La même situation est vécue par les dirigeants de la SNC Khodja et cie, un établissement agroalimentaire spécialisé dans les produits oléicoles et du terroir. Son patron, Zahir Khodja, qui est également président de la Fédération algérienne de l’olive, a confié que son entreprise a perdu au bas mot 300 clients potentiels ; les clients refusant de faire le déplacement jusqu’à Seddouk, siège de la SNC Khodja et cie, pour s’approvisionner en différentes catégories d’huiles d’olive, de câpres, de figues sèches ainsi que de la majorité des fruits et légumes, commercialisés avec la marque «Blady» en raison des fermetures intempestives des routes.

 « Il faut couper la route pour avoir de l’eau »

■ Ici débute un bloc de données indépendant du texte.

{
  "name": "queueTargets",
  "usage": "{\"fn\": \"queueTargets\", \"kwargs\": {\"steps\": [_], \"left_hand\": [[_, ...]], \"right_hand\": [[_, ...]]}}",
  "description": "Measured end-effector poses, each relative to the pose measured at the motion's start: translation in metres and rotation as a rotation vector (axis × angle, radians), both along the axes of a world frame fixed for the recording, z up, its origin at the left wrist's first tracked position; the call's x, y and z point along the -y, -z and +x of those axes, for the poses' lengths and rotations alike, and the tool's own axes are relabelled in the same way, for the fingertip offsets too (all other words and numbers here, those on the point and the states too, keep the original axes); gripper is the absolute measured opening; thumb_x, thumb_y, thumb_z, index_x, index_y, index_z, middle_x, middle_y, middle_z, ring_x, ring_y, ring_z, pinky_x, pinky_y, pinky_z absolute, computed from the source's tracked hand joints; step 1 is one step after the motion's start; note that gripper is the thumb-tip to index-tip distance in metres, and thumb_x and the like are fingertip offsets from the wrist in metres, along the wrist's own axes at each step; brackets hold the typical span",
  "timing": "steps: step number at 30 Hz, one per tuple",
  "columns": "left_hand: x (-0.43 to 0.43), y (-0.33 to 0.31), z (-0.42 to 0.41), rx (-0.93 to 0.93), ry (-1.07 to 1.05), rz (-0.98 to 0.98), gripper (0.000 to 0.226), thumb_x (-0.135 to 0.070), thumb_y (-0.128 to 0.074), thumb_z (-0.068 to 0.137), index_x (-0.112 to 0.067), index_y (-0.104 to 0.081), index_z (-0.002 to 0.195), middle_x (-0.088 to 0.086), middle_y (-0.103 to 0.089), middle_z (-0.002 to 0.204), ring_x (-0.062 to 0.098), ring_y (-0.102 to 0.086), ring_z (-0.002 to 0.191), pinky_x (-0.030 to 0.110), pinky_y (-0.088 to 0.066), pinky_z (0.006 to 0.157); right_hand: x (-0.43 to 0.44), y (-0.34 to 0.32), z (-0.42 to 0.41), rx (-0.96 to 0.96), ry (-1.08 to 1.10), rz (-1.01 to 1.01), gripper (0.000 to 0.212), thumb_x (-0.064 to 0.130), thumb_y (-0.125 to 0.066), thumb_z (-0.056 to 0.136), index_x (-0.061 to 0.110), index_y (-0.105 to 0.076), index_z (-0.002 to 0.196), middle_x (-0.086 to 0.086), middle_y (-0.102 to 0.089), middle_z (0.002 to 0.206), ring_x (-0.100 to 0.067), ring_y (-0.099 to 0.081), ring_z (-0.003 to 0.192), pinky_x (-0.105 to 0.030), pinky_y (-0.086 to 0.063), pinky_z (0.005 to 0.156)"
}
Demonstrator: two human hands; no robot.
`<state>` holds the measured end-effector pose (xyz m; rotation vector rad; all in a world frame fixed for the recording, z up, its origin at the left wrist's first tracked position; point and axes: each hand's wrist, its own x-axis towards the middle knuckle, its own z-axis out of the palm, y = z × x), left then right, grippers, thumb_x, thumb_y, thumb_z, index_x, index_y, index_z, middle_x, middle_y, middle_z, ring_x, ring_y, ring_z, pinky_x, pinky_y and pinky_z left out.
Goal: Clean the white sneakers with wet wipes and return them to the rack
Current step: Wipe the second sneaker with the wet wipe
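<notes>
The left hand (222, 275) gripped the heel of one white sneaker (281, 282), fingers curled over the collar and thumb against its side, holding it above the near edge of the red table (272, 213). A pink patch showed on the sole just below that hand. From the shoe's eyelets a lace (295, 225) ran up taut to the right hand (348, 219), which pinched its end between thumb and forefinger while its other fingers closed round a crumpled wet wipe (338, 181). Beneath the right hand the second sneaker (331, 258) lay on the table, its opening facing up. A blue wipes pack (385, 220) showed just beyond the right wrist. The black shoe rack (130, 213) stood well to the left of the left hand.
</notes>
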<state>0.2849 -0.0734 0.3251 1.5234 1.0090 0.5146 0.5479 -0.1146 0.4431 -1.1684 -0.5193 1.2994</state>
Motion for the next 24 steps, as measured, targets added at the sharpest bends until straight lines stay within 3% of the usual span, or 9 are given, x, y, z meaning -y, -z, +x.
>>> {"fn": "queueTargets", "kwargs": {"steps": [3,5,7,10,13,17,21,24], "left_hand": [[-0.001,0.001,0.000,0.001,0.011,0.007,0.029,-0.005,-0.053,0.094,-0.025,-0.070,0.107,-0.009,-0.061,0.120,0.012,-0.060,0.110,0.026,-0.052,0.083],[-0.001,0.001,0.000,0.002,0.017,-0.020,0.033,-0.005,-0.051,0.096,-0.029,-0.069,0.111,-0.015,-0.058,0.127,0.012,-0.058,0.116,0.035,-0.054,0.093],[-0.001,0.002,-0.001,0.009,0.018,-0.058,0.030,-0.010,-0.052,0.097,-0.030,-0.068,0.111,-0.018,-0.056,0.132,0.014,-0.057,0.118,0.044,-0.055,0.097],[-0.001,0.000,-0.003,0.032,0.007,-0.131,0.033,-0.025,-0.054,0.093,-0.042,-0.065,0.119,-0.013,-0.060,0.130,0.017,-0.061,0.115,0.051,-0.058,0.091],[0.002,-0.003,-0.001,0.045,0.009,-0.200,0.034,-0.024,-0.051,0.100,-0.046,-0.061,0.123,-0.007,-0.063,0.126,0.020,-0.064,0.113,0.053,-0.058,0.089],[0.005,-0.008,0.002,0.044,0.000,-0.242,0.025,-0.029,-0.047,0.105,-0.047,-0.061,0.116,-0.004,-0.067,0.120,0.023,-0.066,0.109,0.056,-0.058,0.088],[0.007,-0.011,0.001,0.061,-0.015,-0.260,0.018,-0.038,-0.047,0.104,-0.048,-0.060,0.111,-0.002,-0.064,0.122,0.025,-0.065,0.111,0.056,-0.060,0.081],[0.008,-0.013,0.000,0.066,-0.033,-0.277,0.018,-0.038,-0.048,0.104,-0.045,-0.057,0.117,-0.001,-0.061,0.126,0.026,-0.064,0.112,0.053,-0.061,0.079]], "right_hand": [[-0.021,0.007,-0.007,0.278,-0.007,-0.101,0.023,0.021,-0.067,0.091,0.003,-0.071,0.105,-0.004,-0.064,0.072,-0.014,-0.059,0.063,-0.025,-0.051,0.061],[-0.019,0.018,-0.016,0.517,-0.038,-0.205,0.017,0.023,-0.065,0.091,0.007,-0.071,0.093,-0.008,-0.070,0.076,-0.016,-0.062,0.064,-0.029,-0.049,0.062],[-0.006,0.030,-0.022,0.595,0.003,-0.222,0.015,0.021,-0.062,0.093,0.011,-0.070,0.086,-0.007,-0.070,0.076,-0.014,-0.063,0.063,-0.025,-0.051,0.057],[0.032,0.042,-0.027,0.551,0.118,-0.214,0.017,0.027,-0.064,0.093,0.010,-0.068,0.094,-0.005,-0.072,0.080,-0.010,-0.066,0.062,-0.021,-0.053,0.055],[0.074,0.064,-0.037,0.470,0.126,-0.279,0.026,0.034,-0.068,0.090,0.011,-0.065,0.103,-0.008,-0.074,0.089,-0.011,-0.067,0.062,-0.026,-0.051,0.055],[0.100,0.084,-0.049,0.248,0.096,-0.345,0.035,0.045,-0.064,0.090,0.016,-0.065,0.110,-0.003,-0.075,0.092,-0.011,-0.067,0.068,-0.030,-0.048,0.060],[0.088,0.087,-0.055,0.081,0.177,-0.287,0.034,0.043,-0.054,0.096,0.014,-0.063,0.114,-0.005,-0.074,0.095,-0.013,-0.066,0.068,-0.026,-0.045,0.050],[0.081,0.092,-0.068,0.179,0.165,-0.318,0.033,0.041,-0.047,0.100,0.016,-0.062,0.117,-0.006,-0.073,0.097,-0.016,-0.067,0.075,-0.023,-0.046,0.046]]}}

 Mais pour Zahir Khodja, il n’y a pas que le phénomène de coupure de routes qui pose problème. Un point sur lequel a insisté un cadre d’une entreprise publique, qui a requis l’anonymat : «Il n’y pas que les coupeurs de route qu’il faut incriminer dans cette affaire mais le pouvoir politique, qui semble à travers ses représentants encourager cette forme de inédite de protestation.» Les citoyens recourent à ces actions extrêmes lorsqu’ils ont épuisé toutes les voies de recours possibles ou lorsque des engagements publics ont été pris et qui ne sont pas suivis d’effet. «Il faut couper la route pour avoir de l’eau, du gaz ou un réseau d’assainissement ; c’est le message que délivre l’administration», a déploré ce cadre, qui n’aspire qu’à une chose : «vivement la retraite.» Son collègue plus jeune est tout aussi sceptique quant à l’avenir de la région : «si ce statut quo préjudiciable devait perdurer, le tissu économique va s’effilocher progressivement. Pis, on va assister impuissant à des délocalisations car il faudrait être fou pour continuer à travailler dans ces conditions-là».

 Commission interministérielle

Dans une période récente  les pouvoirs publics semblent tenter de réagir. Une commission interministérielle est attendue ce mardi à Béjaïa pour aborder la question des fermetures de route avec les élus de l’APW et des APC ainsi qu’avec les membres de l’exécutif de wilaya. La rencontre survient après celle qui a eu lieu, mercredi dernier, au ministère de l’Intérieur où était convoqués le wali de Béjaïa ainsi que des élus. Ceux du FFS ayant décliné l’invitation. Le parti ayant rendu publique l’avant-veille une déclaration incendiaire contre le wali qu’on accuse d’être l’élément de blocage et à l’origine du retard qu’accuse des projets éminemment structurants : la pénétrante autoroutière, le dédoublement de la voie ferrée, le dédoublement de la RN n°26, les oppositions qui freinent le développement du réseau de gaz naturel mais aussi des logements sociaux locatifs.

La réunion a été présidée par le SG du ministère de l’Intérieur en présence du wali de Béjaia et de quatre présidents d’APC de la daïra de Chemini dont les populations réclament avec insistance le raccordement de leurs villages au réseau de gaz de ville et ceux des communes de Fennaia, de Kherrata et de Tazmalt.

Selon l’un des participants à cette rencontre, le SG du ministère aurait donné son aval afin de mobiliser l’argent nécessaire pour l’inscription de 15 communes non encore alimentées en gaz de ville dans un programme exceptionnel. Les maires des communes concernées se sont engagés, quant à eux, à aplanir les différents et à prévenir les oppositions au passage des conduites et ouvrages des réseaux électricité et gaz, d’adduction à l’eau potable.